Despite spending plenty on an espresso machine, this morning I broke out the old moka pot. I

used the oracles grinder on its most coarse setting (which is still fine) and off I brewed.

450ml of water vs 22g coffee.

It was acceptable but almost tasted 'sweaty' ha! I am tempted to say it wasn't strong enough.

i used the moka because I wanted to sit at the table reading a broadsheet with a pot of nice coffee and look intelligent.

I achieved one of the above, I bet you can guess which one.

What do you think? I'm thinking I'll double the dose tomorrow as the basket was nowhere near filled. I keep it clean so can't think that has anything to do with it.
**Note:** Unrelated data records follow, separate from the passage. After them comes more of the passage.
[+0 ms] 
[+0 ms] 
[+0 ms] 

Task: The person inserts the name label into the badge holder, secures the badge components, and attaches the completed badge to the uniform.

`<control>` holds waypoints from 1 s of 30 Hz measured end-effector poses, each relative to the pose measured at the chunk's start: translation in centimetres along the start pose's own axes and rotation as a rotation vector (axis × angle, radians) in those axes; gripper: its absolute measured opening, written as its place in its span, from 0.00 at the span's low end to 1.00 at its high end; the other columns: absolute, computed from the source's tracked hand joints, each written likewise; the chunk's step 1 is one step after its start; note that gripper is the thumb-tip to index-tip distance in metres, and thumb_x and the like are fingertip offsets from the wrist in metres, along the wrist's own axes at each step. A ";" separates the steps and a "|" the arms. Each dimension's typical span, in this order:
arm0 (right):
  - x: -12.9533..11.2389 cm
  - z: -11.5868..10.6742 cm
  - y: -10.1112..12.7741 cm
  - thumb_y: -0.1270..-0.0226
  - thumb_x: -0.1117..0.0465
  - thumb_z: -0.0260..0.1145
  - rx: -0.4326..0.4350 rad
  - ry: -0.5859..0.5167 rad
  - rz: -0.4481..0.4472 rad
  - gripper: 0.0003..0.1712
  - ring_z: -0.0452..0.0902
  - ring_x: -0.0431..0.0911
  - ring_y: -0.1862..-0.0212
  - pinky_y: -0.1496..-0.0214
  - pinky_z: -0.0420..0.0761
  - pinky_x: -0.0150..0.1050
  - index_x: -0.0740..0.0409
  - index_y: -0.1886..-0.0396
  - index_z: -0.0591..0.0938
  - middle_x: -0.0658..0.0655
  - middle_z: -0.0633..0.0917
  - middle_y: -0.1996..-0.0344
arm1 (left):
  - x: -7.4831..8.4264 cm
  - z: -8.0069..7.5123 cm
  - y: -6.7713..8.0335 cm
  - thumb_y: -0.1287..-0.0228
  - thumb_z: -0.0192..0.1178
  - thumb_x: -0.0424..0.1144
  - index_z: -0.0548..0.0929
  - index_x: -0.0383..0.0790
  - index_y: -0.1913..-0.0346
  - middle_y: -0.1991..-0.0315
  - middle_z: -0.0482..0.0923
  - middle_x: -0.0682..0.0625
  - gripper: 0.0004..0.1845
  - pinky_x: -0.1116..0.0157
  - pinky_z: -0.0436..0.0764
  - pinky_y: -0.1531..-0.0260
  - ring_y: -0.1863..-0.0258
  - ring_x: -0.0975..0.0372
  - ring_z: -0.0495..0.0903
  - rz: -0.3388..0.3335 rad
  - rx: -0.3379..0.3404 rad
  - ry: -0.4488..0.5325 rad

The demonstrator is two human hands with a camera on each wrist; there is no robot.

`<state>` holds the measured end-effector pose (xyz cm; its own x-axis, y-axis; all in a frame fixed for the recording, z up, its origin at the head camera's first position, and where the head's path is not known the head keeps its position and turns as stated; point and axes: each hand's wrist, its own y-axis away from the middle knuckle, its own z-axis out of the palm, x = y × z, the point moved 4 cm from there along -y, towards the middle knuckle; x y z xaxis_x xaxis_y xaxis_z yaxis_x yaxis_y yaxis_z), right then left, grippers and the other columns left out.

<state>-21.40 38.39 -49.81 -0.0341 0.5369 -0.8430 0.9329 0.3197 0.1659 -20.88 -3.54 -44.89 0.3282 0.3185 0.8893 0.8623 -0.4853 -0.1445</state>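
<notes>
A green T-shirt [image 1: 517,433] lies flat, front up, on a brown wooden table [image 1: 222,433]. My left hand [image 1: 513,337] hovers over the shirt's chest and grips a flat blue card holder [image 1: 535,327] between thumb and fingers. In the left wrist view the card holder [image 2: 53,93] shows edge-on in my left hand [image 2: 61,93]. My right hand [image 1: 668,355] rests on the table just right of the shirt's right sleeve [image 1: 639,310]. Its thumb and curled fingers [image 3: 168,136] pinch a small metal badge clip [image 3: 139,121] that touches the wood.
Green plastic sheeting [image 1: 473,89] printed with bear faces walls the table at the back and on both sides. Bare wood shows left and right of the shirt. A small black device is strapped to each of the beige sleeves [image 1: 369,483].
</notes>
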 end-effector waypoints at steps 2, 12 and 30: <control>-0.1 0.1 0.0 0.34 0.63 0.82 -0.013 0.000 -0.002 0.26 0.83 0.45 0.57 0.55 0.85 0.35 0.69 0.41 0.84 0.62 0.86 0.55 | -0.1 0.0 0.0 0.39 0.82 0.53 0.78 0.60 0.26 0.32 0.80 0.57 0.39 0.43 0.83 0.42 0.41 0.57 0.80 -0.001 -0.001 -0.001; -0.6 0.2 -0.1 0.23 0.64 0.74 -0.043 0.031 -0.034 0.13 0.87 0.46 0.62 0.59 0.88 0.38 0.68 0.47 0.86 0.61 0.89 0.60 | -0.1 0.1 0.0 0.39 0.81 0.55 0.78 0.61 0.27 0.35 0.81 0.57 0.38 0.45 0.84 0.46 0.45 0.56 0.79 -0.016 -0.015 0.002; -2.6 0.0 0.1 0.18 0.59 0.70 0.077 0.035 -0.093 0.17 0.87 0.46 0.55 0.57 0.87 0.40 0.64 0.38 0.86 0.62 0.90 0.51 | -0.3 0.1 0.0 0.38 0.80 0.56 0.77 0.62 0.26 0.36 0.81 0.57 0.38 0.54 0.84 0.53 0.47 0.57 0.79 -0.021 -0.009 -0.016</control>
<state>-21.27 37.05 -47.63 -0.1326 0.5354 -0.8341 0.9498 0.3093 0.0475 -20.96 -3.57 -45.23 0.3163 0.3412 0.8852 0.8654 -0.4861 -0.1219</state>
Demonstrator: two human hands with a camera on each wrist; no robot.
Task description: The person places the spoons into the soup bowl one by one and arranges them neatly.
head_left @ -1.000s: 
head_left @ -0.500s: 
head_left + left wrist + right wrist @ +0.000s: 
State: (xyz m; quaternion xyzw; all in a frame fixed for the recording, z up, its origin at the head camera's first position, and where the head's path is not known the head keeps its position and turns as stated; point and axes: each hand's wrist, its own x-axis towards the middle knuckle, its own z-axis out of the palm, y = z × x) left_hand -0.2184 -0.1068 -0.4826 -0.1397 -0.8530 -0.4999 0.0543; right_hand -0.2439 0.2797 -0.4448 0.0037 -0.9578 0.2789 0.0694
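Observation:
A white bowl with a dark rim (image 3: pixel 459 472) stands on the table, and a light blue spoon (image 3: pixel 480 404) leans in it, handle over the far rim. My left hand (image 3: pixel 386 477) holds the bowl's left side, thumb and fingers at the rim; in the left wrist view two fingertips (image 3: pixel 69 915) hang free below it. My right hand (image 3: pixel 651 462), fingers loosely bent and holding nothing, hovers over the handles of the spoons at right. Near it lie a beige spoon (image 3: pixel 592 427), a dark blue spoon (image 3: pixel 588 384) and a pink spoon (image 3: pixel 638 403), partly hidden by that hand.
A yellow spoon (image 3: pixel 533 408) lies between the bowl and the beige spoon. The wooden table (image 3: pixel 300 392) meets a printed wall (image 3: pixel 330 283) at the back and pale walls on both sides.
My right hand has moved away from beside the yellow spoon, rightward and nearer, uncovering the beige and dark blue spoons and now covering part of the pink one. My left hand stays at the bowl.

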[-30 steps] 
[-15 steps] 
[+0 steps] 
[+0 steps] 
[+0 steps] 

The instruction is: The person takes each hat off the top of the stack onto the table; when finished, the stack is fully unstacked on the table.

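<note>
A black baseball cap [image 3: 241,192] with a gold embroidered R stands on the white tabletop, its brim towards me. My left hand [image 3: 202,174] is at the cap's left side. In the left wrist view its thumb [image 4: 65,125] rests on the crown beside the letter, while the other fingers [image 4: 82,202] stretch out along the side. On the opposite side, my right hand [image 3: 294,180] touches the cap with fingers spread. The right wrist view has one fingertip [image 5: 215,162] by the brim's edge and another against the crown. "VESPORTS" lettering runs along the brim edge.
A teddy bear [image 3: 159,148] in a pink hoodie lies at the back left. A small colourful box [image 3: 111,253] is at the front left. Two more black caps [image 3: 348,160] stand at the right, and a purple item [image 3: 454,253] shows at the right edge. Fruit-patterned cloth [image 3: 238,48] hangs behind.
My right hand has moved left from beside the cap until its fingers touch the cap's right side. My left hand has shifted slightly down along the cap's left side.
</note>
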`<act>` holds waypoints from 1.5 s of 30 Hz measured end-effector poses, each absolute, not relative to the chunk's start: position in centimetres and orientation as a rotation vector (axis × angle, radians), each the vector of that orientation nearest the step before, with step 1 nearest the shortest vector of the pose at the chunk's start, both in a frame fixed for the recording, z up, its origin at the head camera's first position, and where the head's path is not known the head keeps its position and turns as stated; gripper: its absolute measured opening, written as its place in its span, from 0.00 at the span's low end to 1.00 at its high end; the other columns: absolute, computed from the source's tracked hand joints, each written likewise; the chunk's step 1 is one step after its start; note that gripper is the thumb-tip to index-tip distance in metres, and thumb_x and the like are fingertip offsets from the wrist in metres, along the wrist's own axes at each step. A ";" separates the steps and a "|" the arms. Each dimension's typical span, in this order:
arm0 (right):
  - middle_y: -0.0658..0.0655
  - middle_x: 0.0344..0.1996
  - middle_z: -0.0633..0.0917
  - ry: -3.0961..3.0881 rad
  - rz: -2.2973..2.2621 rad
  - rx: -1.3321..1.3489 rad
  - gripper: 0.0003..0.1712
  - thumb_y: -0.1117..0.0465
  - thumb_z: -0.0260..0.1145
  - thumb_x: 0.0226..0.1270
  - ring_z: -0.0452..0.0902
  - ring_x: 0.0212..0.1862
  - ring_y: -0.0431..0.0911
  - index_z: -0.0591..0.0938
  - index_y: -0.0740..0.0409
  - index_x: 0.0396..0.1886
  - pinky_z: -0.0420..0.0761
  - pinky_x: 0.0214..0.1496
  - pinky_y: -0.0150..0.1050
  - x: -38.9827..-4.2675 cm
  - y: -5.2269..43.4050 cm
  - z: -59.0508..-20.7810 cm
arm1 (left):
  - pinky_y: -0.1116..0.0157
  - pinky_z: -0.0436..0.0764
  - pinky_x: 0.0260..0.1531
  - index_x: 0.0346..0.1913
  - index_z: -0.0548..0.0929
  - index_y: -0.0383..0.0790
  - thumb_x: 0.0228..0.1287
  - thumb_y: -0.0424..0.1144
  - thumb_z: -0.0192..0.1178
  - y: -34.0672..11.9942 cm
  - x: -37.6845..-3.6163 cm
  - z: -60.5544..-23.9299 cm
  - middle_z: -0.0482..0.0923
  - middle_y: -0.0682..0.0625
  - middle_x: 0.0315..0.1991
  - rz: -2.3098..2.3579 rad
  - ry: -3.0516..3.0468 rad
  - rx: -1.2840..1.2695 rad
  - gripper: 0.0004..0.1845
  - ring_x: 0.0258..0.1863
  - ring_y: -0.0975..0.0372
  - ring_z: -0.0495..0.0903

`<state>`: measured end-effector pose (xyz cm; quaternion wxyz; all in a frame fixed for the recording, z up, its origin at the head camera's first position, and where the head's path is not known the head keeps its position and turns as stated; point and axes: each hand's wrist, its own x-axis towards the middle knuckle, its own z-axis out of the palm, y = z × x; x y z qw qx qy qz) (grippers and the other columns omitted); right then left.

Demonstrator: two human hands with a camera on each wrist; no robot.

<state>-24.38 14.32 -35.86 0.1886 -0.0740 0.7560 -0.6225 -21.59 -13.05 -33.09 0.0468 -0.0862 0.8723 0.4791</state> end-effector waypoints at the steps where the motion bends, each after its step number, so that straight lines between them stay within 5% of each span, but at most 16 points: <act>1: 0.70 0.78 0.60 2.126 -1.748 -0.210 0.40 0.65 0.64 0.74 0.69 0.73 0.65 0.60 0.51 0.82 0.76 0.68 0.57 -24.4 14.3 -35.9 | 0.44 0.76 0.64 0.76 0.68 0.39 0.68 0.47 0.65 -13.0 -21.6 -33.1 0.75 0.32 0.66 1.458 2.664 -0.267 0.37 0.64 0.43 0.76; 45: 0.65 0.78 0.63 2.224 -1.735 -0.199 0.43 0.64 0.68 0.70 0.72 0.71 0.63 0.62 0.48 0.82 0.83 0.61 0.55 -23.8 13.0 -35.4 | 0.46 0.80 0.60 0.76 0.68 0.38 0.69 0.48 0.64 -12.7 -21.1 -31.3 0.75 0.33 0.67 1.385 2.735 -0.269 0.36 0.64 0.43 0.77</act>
Im keen to rekindle the French press but I'm in domestic negotiations at the moment in buying another grinder as 'I already have one'


----------



## lake_m (Feb 4, 2017)

With moka, fill the basket to the brim. The required dose is a function of which 'cup' version you are using. 2,4, 6 etc. so always fill to the brim. Grind slightly courser than espresso. Use a low heat and take it off the heat as soon as the lighter / steam bubbles start to come through.


----------



## Robbo (Feb 17, 2016)

As above. You dont need to weigh anything. Fill to the brim of basket, level with back of a knife. The water should just reach the bottom of the valve on the inside.


----------